I have about 4000 of these and I can’t do them all manually. Thanks in advance.


#2

Search string …

^(.*\|){3}(.*)\|.*\[(\S+\s\S+).*\]$

Replace string …

$2_$3

Edit: If you ever decide to learn regexes I highly suggest this website. http://regviz.org/ Of course that regex above looks ridiculous but when you break it down into parts it isn’t so bad.
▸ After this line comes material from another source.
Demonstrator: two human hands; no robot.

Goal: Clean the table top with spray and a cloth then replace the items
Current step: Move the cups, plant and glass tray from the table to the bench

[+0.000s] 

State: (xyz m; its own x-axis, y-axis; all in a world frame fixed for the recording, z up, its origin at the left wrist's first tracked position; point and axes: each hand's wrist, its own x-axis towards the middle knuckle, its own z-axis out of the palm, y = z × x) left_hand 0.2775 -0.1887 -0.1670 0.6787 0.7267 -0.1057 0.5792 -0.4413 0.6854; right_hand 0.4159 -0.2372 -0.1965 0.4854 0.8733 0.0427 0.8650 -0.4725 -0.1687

Edit2: I simplified the regex a bit.

Edit3: I simplified the regex a bit more.


#3

This one’s nice as well:

https://www.debuggex.com


#4

I just tried https://www.debuggex.com and I get the railroad diagram but I couldn’t find any place to put the test string. I could only find the place for the regex and the results box.


#5

Yeah, confusingly, the text goes into the box underneath “results”. It’s especially useful for viewing branches and complex grouping.


#6

It worked! Thank you so much!! :smile:
One question, the name of the species is in the square brackets

and I would like to keep only the first 2 words. Some of my files have a different ending and I don’t know how to fix the string so that it removes the end part. Ex.

gi|347009817|gb|AEO57303.1| glycoside hydrolase family 43 protein [Myceliophthora thermophila ATCC 42464]

I got

AEO57303.1_Myceliophthora thermophila ATCC

instead of

AEO57303.1_Myceliophthora thermophila


#7

Try the edited version above.

Edit: So all species have two-word names?


#8

Thanks for your reply, Mark. The edited version doesn’t work. Yes, all species have two word names. Here are some more examples of what I have and the bolded portions is what I would like to keep separated by underscore:

gi|113649137|dbj|BAF29649.1| Os12g0406100 [Oryza sativa Japonica Group]
gi|28924091|gb|EAA33248.1| predicted protein [Neurospora crassa OR74A]
gi|62952904|gb|AAY23175.1| putative xylosidase/arabinosidase, partial [Penicillium chrysogenum]
gi|392315282|gb|AFM57364.1| beta-xylosidase, partial [Phaeosphaeria avenaria f. sp. tritici 4 MM-2012]
gi|211581717|emb|CAP79831.1| endoarabinanase abnc-Penicillium chrysogenum [Penicillium rubens Wisconsin 54-1255]


#9

That one was untested. I fixed it.


#10

It worked perfectly! Thank you so much Mark, you are the best!!


#11

OK, I must be too drunk or something. Can you tell me where in this I paste the text to be tested against?


#12

After reload, there is a hint where to put the text: “My test data”. But the hint goes away quickly.


#13

OK, so you put the test text in the Result box. Stupid me. I thought the Result box was for results. I’ll try again.